The gathering, hosted by UN General Secretary Ban Ki-moon, will influence a major summit in Paris next year where leaders nations will sign a new universal agreement on climate.
Photo of a Baptist climate justice campaigner, shared on Twitter
The conference was preceded by the largest mass mobilisation for the climate ever seen. An estimated 600,000 people took part in more than 2,000 around the world, with 310,000 people gathering in Manhattan, and an estimated 40,000 in London, four times the number expected.
Other UK marches took place in Manchester, Edinburgh, Sheffield, Stroud, and Dudley.
In New York, Christian Aid’s Senior Climate Advisor, Mohamed Adow, has been granted special access as one of only 38 representatives from global civil society allowed to attend the plenary discussion with President Obama, David Cameron and the other leaders.
He described it 'the most significant meeting of world leaders ever brought together to discuss our response to the challenge of climate change'. More world leaders will be present than at the last major summit, in Copenhagen in 2009.
He said, 'This shows that climate change is back on the global political agenda and is the starting gun on negotiations ahead of the Paris summit next year where nations have promised to strike a deal address the problem of global warming.
'The impacts of climate change being felt across the world has changed the politics of the discussion, we now need our leaders to outline what their countries will do to move the world towards a safe and resilient future.'
Referring to the marches on Sunday he added, 'People around the world have demonstrated just how much this issue means to them by coming out onto the streets of their cities in the biggest ever mobilisation for the climate.
'It’s thrilling to see democracy in action. We’ve seen this week a huge turnout for the Scottish independence referendum and now we’re seeing a popular, grassroots movement for the climate coming to life around the world. Whoever said political engagement was dead?
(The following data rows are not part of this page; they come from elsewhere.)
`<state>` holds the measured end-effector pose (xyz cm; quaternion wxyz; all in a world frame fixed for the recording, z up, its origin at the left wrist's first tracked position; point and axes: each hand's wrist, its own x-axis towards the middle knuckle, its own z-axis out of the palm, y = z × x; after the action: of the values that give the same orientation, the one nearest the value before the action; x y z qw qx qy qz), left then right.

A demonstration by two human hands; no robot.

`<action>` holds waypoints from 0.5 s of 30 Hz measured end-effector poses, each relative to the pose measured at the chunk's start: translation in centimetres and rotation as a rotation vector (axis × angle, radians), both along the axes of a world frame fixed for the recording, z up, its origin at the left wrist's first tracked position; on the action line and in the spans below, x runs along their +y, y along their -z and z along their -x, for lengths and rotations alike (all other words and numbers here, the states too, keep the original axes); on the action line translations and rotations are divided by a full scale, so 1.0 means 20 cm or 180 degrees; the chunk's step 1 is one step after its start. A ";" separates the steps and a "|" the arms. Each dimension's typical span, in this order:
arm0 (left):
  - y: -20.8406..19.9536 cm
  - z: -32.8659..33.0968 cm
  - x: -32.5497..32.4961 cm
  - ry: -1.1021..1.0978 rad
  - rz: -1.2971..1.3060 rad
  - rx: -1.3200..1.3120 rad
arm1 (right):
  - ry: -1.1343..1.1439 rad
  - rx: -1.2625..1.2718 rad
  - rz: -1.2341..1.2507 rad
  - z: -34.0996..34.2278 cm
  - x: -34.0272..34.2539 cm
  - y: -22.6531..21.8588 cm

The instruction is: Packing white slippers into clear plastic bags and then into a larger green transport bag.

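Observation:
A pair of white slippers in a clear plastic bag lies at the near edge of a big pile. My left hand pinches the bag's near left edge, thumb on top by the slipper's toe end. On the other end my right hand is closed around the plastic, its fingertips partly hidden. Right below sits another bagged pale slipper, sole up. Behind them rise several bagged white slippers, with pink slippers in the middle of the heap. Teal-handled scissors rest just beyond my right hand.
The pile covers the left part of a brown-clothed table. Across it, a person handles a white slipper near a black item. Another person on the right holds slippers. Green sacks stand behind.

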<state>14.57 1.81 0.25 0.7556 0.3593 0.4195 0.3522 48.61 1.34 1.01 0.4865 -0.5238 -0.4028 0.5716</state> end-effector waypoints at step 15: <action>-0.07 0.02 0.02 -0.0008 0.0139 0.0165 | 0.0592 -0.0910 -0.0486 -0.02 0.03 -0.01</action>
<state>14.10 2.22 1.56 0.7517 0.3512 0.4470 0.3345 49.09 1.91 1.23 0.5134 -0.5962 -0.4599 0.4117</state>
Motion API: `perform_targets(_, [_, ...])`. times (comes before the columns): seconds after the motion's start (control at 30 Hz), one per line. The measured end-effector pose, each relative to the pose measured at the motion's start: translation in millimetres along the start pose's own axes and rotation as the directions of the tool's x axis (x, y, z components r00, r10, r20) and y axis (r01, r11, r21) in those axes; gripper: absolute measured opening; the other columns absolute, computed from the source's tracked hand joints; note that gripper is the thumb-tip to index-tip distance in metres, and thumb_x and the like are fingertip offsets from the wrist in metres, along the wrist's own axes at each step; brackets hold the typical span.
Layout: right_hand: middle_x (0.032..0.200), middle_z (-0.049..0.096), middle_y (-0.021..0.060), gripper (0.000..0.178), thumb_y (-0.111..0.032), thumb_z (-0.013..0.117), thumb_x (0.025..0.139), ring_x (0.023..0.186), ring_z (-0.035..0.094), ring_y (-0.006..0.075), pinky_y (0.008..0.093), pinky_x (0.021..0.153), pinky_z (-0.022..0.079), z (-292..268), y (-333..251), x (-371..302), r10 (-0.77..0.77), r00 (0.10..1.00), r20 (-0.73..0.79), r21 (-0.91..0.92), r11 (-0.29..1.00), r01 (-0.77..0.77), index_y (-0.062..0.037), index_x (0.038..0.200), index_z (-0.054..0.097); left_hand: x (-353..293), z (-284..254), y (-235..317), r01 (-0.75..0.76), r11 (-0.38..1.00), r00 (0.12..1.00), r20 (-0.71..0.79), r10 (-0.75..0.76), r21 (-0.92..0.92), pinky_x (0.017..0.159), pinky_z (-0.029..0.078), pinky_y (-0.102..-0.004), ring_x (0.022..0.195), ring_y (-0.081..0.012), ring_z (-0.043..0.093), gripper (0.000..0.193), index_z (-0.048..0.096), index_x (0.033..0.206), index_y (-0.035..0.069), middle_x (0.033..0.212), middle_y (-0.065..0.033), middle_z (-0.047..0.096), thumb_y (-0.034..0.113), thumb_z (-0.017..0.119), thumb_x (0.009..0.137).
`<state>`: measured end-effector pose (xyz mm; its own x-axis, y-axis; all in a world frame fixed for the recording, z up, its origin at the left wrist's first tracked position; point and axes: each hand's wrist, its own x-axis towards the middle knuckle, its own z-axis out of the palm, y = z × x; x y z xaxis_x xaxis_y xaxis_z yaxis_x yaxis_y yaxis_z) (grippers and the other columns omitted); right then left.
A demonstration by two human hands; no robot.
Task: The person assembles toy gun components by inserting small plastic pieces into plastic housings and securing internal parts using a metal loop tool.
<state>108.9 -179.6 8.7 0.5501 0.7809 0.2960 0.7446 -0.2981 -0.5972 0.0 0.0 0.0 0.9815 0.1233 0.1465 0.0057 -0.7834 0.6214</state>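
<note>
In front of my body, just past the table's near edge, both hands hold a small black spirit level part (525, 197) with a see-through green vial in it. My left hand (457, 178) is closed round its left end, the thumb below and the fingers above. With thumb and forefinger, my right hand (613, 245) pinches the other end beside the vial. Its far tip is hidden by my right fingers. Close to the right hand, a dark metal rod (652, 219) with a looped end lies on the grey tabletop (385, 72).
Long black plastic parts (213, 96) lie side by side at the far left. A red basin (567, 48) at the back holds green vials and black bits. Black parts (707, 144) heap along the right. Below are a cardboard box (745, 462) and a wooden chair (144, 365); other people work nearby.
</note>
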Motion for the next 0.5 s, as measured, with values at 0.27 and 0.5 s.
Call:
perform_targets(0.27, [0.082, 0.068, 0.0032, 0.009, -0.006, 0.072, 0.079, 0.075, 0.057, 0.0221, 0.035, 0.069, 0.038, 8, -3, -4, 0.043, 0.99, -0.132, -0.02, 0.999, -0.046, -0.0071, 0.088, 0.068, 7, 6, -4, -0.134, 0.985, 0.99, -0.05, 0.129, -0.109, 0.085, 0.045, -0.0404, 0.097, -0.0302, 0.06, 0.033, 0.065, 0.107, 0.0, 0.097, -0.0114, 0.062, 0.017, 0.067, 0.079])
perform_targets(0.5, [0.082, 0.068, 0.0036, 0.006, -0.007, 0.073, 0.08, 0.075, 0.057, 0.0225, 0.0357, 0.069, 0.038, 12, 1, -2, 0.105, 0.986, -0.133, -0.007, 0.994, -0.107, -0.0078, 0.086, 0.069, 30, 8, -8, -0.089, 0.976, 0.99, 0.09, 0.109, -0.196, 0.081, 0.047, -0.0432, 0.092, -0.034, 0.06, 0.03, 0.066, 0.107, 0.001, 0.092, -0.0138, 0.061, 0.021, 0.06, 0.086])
'Our leaders need to take this opportunity and respond to the call of the public to back up their positive words with firm actions to bring the misery of climate change to an end.
'There is still time for us to change our course and put the world on a trajectory which will secure a safe and healthy future for us all. But we need to see political commitments this year. We cannot leave it until next year’s crunch meeting in Paris in December.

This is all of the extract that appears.